Personal information
- Full name: Dayron Miguel Sánchez Briceño
- Date of birth: 29 September 2000 (age 25)
- Place of birth: Nicoya, Costa Rica
- Position: Midfielder

Team information
- Current team: Inter de San Carlos
- Number: 8

Youth career
- Herediano

Senior career*
- Years: Team / Apps / (Gls)
- 2017–2020: Herediano / 1 / (0)
- 2019: → La U Universitarios (loan) / 0 / (0)
- 2020–2023: Guanacasteca
- 2023: → Municipal Liberia (loan)
- 2024: Jicaral
- 2024–: Inter de San Carlos

= Dayron Sánchez =

Costa Rican footballer (born 2000)

Dayron Miguel Sánchez Briceño (born 29 September 2000) is a Costa Rican footballer who plays as a midfielder for Inter de San Carlos.

==Club career==
===Herediano===
Sánchez is a product of C.S. Herediano.

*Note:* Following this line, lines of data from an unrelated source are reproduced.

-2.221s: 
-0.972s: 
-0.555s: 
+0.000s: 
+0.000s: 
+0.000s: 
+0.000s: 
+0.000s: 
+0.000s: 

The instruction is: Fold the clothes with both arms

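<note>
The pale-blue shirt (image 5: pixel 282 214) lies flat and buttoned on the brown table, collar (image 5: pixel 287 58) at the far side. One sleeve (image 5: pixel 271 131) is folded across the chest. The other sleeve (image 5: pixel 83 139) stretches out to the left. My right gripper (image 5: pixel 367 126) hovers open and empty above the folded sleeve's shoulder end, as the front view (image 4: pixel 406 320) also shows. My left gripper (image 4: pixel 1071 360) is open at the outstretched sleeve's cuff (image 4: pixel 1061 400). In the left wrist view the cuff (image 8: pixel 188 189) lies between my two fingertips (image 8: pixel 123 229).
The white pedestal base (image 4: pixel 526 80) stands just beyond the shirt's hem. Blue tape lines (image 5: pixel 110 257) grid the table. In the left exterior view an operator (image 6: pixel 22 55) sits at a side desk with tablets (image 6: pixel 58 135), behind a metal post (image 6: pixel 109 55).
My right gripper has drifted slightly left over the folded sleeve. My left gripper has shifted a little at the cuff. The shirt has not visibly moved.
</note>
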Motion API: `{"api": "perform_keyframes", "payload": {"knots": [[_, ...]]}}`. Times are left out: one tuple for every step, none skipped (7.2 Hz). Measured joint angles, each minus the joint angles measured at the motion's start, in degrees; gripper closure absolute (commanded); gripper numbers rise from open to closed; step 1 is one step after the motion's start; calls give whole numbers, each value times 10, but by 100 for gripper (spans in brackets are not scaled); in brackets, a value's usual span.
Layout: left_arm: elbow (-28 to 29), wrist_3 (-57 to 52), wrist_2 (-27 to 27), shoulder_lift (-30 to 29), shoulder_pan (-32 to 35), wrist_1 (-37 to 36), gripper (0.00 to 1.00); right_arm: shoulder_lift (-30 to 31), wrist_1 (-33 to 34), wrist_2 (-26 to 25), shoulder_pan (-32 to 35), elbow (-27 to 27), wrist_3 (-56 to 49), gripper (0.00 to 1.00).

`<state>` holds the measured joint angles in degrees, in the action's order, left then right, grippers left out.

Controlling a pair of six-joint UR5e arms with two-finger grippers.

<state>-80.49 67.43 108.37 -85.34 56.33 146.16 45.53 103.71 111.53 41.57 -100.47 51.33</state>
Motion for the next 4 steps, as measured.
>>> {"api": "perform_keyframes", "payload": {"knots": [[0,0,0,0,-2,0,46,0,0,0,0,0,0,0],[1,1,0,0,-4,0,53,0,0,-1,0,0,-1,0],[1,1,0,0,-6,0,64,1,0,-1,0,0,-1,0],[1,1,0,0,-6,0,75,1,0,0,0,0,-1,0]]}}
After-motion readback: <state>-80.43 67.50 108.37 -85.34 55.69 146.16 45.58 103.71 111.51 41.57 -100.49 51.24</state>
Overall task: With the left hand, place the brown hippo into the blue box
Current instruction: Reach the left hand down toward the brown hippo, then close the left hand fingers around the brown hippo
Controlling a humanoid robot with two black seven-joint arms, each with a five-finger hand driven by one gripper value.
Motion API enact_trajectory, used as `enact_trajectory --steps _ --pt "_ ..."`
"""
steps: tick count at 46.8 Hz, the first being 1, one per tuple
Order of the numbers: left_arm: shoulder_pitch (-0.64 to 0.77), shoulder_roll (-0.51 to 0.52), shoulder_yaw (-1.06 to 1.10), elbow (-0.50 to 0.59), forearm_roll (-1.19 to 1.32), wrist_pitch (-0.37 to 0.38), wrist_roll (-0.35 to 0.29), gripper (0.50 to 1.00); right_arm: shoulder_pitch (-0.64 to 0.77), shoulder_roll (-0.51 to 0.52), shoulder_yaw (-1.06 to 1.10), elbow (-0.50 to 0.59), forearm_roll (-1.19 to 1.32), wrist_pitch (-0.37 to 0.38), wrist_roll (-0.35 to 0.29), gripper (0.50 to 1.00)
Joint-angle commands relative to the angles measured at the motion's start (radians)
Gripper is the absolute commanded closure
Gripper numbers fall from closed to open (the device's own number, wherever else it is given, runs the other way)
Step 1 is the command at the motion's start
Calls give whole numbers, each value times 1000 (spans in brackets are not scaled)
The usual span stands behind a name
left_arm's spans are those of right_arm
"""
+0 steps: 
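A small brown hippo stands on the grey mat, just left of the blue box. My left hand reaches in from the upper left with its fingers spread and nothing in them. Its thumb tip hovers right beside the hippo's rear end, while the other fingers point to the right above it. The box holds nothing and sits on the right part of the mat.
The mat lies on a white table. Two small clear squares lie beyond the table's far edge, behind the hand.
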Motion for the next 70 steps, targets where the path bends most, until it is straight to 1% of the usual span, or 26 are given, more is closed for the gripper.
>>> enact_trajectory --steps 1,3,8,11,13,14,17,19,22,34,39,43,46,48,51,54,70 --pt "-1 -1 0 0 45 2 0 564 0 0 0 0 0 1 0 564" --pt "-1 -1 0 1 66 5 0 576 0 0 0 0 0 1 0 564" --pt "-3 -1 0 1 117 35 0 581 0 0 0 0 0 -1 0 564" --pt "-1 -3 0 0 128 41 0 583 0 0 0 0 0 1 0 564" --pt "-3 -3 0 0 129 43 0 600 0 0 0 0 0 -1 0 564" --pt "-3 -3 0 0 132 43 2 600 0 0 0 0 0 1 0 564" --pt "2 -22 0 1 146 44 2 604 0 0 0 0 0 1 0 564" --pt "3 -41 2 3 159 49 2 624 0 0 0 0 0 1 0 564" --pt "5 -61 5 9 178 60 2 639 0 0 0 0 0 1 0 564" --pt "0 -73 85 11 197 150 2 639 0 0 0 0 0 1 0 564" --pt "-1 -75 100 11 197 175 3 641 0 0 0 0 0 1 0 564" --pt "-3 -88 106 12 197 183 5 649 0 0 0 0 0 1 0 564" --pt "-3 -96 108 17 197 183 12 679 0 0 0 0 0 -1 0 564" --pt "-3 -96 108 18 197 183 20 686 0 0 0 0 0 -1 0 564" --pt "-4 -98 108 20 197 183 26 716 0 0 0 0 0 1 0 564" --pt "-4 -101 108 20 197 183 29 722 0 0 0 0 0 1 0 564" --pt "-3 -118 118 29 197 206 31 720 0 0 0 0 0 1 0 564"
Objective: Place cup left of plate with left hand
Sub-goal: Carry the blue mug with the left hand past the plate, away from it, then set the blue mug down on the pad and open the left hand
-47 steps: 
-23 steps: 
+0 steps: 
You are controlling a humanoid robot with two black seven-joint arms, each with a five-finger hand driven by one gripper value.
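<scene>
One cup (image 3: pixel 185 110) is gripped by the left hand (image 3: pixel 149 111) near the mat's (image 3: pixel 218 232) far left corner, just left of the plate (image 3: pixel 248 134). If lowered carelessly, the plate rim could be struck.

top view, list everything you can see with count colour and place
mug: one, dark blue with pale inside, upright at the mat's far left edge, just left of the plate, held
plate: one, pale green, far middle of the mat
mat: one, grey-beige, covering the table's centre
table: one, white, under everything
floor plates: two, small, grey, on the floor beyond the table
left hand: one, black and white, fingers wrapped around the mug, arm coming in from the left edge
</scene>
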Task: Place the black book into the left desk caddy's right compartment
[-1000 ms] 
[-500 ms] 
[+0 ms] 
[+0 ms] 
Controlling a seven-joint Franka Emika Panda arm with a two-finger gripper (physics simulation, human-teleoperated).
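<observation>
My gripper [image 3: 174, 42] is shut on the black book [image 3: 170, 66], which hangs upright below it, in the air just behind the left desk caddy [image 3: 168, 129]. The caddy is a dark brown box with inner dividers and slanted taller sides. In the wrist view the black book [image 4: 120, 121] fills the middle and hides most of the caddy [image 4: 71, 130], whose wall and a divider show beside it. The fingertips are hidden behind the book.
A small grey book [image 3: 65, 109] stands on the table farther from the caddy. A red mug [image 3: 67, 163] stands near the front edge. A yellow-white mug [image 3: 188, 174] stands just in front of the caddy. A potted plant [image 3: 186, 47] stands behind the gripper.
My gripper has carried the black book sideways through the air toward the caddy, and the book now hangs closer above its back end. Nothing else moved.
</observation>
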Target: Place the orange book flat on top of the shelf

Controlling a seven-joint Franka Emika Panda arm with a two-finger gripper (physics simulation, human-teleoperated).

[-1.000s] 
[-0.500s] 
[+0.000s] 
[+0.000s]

On 17 December 2017, 17-year old Sánchez got his official debut for Herediano against Pérez Zeledón in the Liga FPD, when he came in as a substitute for William Quirós in the halftime.

Sánchez did not play for the first team of Herediano again and therefore, he was loaned out to La U Universitarios in the summer 2019. However, he wasn't able to break through there neither and therefore, he left the club again at the end of 2019, without making his debut.

===AD Guanacasteca===
On 6 January 2020 AD Guanacasteca confirmed, that Sánchez had joined the club.

In January 2023, Sánchez moved on a six-months loan deal to A.D. Municipal Liberia. After returning from his loan spell, AD Guanacasteca announced that Sánchez would no longer be a part of the club ahead of the new season.

===ADR Jicaral===
In January 2024, Sánchez signed with A.D.R. Jicaral.

===Inter de San Carlos===
In the summer 2024, Sánchez moved to Inter de San Carlos.